From Dr. Urano's blog today "Instead of directl
Post# of 30025
"Instead of directly targeting calpain 2, we are looking for a way to control the upstream event leading to calpain 2 activation. The upstream event is the dysregulation of cellular calcium homeostasis. I will keep you updated about our progress."

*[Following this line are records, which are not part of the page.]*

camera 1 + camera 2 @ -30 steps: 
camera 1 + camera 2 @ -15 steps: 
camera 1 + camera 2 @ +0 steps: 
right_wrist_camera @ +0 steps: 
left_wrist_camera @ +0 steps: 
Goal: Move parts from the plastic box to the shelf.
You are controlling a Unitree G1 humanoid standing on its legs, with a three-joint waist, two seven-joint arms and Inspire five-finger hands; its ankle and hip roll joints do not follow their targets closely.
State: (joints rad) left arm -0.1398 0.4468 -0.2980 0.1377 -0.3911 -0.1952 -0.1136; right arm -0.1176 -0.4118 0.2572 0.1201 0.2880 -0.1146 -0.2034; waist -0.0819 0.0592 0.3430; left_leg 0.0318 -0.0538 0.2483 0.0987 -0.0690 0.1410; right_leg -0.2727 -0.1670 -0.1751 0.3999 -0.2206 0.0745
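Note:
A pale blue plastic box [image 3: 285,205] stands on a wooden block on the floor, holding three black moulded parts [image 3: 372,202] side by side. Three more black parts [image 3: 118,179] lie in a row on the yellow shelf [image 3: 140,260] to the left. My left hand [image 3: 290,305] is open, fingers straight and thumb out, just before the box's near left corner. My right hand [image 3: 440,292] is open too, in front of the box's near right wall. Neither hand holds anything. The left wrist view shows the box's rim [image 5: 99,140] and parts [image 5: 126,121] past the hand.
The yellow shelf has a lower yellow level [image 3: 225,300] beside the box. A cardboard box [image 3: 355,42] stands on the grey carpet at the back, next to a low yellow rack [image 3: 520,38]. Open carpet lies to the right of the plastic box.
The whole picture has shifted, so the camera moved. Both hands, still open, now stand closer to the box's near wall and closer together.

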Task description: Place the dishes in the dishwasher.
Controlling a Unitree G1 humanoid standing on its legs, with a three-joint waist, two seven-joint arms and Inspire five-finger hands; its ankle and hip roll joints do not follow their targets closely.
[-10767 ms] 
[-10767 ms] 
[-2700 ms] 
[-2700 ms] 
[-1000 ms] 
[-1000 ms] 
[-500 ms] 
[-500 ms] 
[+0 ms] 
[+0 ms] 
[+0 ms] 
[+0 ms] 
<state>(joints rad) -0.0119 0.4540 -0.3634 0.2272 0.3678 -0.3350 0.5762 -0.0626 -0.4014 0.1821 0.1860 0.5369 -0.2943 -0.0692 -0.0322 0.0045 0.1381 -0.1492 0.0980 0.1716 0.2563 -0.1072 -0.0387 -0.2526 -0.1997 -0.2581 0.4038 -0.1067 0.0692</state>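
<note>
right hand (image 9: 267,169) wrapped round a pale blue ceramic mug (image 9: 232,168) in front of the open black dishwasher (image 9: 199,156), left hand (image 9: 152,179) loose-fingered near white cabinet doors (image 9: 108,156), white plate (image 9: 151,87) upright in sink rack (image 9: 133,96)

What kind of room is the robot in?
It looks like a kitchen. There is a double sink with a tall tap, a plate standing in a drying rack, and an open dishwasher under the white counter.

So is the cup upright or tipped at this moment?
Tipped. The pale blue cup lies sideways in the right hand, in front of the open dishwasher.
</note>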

http://wolframsyndrome.dom.wustl.edu/a-discov...-syndrome/
From Amarantus and Washingon University Sponsored Research Agreement
"Aim 2. To test if MANF can confer protection against ER dysfunction-mediated cell death using retinal pigment epithelial cells and retinal ganglion cells derived from Wolfram syndrome iPS cells.
We have recently reported that the loss of function of WFS1 causes the leakage of calcium from the ER to the cytosol and subsequent calpain 2 activation, leading to cell death. We will test if MANF can prevent calpain 2-mediated cell death.
Retinal pigment epithelial cells and retinal ganglion cells derived from control and Wolfram syndrome iPS cells will be pretreated with different concentrations of MANF for 24 h, and then challenged with or without an ER stress-inducer thapsigargin (0.5 mM) for another 24 h. Calpain 2 activation and cell death will be monitored by spectrin cleavage and caspase 3 cleavage respectively. We will also isolate RNA from these cells and study the gene expression profiles to identify survival genes activated by MANF in retinal pigment cells and retinal ganglion cells."
http://www.sec.gov/Archives/edgar/data/142481...ex10-1.htm
"Increase in concentration of calcium in the cell results in calpain activation, which leads to unregulated proteolysis of both target and non-target proteins and consequent irreversible tissue damage."
http://en.wikipedia.org/wiki/Calpain
Until they figure out how to control the upstream, will be interesting to find out if MANF protects cells as a result of calpain 2 activation.